High-Ranking House Democrat Predicts Health Bill Approval This Year

Even as House Democrats turn their attention to jobs and the economy, House Education and Labor Committee Chairman George Miller predicted Thursday that Congress will pass health care overhaul legislation this year.

In an interview with Kaiser Health News, the California Democrat, a close ally of House Speaker Nancy Pelosi, D-Calif., said negotiations with the Senate are continuing. “We’re going to get it done this year,” Miller said.

“It would have been much easier to pass it in July. It would have been easier to pass it in November. But again, as the president said, it’s hard,” Miller said. “We don’t give up just because things are hard in this country. And we shouldn’t give up – elected officials and leaders in the Congress should not give up just because it’s hard.”

Miller’s committee is one of three in the House that passed health care legislation, which was merged into a measure the chamber passed in November. 

Miller said much of the discussion between the House and the Senate is focusing on the rules of each chamber and what may be allowed in budget reconciliation, a fast-track process that allows legislation to pass in the Senate with 51 votes but is limited to provisions dealing with the budget. Reconciliation also sets strict protocols for consideration of the bills in both chambers.

One scenario is to have the House pass the Senate bill as well as a separate reconciliation package that would change some of the bill’s provisions. This could possibly be in the areas of subsidies provided to help low-income Americans purchase health care coverage, which could make the legislation more acceptable to the House. Another option, Pelosi said Thursday, is to move individual elements of the larger bill separately. 

Miller stressed that no final decisions have been made. “There’s just a lot of technical questions, given the process, that have to be answered,” he said. One potential problem with moving some pieces of the bill as stand-alone legislation is that “to get the little pieces to work you’ve got to have the main pieces of legislation that holds those together.”

He declined to say when the House would act on health care and instead repeated the words that Pelosi and other Democratic leaders have uttered numerous times before: “We’ll go when we believe we have a bill that holds together and achieves the goals of reform and has the votes.”

House Republicans have advanced their own approach to health care, which they say will improve coverage and reduce health care costs at less expense to the public. Democrats have dismissed it as too limited.

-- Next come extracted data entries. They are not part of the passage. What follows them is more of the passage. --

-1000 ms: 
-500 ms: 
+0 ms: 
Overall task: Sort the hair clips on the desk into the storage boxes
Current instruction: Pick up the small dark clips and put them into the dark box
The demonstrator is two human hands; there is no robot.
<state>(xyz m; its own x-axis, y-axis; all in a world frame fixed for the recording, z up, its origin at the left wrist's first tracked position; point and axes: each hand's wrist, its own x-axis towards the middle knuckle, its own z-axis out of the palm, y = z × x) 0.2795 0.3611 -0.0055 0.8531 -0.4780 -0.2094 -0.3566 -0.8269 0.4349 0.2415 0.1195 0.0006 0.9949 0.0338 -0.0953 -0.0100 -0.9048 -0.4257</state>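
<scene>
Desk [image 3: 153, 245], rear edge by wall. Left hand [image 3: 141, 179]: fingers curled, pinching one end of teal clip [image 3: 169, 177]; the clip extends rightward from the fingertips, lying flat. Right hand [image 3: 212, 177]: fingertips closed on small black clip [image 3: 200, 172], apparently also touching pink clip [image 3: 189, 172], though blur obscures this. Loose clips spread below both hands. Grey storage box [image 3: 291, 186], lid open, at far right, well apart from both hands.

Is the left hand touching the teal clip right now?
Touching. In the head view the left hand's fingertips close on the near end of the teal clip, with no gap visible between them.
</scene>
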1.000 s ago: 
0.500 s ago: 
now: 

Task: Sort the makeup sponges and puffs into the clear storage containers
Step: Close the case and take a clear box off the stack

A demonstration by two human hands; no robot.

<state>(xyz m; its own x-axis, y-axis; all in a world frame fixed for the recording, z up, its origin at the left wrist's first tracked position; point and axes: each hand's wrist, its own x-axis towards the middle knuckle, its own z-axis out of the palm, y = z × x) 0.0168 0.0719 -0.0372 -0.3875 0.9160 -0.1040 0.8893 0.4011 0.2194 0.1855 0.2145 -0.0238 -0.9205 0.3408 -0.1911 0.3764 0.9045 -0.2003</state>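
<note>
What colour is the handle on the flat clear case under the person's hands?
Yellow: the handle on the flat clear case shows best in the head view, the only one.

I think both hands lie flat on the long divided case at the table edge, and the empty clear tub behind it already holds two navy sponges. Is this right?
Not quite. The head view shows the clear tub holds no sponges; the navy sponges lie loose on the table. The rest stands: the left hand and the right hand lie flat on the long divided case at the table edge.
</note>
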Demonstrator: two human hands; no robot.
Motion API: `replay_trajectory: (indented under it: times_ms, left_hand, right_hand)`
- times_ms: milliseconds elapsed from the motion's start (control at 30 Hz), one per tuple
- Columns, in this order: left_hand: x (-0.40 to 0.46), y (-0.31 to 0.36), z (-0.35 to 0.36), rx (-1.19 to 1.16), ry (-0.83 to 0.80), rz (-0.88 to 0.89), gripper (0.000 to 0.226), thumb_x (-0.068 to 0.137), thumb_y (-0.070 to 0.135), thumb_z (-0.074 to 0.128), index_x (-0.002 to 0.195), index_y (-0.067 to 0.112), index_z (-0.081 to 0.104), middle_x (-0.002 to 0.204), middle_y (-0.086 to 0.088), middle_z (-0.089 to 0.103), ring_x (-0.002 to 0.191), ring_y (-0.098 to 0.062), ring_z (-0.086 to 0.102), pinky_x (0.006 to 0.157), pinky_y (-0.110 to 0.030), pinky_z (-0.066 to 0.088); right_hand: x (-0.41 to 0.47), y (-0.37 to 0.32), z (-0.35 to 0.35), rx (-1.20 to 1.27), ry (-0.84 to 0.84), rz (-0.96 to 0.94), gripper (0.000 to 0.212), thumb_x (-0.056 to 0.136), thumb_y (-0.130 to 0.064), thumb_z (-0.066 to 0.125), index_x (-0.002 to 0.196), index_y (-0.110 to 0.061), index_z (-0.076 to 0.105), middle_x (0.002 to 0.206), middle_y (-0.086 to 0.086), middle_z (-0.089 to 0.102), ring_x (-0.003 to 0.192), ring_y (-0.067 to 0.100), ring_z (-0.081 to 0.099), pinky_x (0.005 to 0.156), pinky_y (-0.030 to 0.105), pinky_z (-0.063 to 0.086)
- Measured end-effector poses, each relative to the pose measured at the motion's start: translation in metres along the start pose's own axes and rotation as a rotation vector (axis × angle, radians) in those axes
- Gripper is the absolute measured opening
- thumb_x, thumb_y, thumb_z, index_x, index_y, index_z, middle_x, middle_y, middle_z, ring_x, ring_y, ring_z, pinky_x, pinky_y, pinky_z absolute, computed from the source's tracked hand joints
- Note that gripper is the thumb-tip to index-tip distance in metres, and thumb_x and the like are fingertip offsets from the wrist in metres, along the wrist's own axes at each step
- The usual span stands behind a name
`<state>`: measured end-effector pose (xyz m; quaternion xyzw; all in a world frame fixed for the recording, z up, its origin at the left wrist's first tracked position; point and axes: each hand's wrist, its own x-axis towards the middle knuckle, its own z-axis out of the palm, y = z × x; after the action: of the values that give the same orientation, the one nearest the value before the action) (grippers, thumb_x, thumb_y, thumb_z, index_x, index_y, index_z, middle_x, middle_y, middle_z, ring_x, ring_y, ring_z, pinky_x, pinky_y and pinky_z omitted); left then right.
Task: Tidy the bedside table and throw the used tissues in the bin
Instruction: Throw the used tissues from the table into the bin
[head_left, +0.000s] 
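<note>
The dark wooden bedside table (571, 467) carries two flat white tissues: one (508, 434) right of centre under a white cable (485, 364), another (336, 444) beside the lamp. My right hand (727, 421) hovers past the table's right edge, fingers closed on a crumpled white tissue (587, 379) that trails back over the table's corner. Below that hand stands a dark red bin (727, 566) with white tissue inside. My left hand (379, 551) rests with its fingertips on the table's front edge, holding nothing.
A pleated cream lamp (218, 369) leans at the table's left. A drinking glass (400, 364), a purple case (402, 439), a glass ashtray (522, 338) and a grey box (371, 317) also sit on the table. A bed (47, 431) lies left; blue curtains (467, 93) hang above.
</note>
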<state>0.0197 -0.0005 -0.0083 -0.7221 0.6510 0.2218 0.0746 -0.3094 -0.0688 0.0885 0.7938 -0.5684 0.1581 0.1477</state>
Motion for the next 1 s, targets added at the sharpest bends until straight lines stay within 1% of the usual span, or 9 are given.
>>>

Looking back on the last year, Miller said the slow deliberations of the Senate, coupled with its rules that require 60 votes to break a filibuster, bogged down consideration of health legislation. In addition, deals like one on Medicaid that Senate Majority Leader Harry Reid, D-Nev., cut with Sen. Ben Nelson, a Nebraska Democrat, outraged a public that “began to see a process that was starting to deteriorate,” Miller said.

Miller also said the White House wasted too much time trying to win Republican support for the bill. “I think they were late in coming to the realization that the Republicans were never interested in the success of this measure, that [the GOP was] heavily vested in its failure.”